* **Task prompt**: Restating the data exactly is the whole task.

* **Supplied material**:
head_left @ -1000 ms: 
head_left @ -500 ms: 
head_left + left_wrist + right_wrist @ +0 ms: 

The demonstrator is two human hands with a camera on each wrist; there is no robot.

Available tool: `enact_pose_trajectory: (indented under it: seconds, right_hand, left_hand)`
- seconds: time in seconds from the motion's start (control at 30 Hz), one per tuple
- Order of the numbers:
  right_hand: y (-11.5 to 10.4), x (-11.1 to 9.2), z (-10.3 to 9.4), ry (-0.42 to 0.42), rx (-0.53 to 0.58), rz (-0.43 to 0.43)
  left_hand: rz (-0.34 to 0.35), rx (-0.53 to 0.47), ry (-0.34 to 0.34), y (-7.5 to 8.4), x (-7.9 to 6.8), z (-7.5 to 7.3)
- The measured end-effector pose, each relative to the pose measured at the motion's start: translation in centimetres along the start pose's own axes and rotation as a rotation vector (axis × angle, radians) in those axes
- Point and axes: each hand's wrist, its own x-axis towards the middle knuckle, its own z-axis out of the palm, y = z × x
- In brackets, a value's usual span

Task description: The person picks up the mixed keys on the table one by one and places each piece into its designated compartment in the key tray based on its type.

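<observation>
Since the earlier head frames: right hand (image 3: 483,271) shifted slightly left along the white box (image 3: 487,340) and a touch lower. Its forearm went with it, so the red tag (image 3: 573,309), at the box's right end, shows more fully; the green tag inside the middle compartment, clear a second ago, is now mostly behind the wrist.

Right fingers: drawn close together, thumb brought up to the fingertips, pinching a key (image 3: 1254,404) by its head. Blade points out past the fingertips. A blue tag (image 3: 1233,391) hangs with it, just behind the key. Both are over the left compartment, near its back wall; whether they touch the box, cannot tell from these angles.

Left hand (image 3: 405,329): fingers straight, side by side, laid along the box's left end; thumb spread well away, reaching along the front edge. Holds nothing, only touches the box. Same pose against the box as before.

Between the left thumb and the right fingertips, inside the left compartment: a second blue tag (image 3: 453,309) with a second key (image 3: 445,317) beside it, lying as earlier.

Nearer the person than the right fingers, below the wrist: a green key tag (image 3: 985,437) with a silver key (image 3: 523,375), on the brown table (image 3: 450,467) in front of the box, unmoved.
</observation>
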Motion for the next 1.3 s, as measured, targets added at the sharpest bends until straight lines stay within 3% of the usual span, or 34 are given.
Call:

* **Result below**:
head_left @ -1000 ms: 
head_left @ -500 ms: 
head_left + left_wrist + right_wrist @ +0 ms: 

The demonstrator is two human hands with a camera on each wrist; there is no robot.

Available tool: `enact_pose_trajectory: (indented under it: seconds, right_hand, left_hand)`
- seconds: time in seconds from the motion's start (control at 30 Hz), one per tuple
- Order of the numbers:
  right_hand: y (-11.5 to 10.4), x (-11.1 to 9.2), z (-10.3 to 9.4), ry (-0.42 to 0.42), rx (-0.53 to 0.58), rz (-0.43 to 0.43)
  left_hand: rz (-0.34 to 0.35), rx (-0.53 to 0.47), ry (-0.34 to 0.34), y (-7.5 to 8.4), x (-7.9 to 6.8), z (-7.5 to 7.3)
- The measured end-effector pose, each relative to the pose measured at the motion's start: translation in centimetres along the start pose's own axes and rotation as a rotation vector (axis × angle, radians) in those axes
- Point and axes: each hand's wrist, its own x-axis towards the middle knuckle, its own z-axis out of the palm, y = z × x
- In brackets, a value's usual span

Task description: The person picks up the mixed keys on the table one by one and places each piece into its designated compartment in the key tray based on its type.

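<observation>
Since the earlier head frames: right hand (image 3: 483,271) shifted slightly left along the white box (image 3: 487,340) and a touch lower. Its forearm went with it, so the red tag (image 3: 573,309), at the box's right end, shows more fully; the green tag inside the middle compartment, clear a second ago, is now mostly behind the wrist.

Right fingers: drawn close together, thumb brought up to the fingertips, pinching a key (image 3: 1254,404) by its head. Blade points out past the fingertips. A blue tag (image 3: 1233,391) hangs with it, just behind the key. Both are over the left compartment, near its back wall; whether they touch the box, cannot tell from these angles.

Left hand (image 3: 405,329): fingers straight, side by side, laid along the box's left end; thumb spread well away, reaching along the front edge. Holds nothing, only touches the box. Same pose against the box as before.

Between the left thumb and the right fingertips, inside the left compartment: a second blue tag (image 3: 453,309) with a second key (image 3: 445,317) beside it, lying as earlier.

Nearer the person than the right fingers, below the wrist: a green key tag (image 3: 985,437) with a silver key (image 3: 523,375), on the brown table (image 3: 450,467) in front of the box, unmoved.
</observation>
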Motion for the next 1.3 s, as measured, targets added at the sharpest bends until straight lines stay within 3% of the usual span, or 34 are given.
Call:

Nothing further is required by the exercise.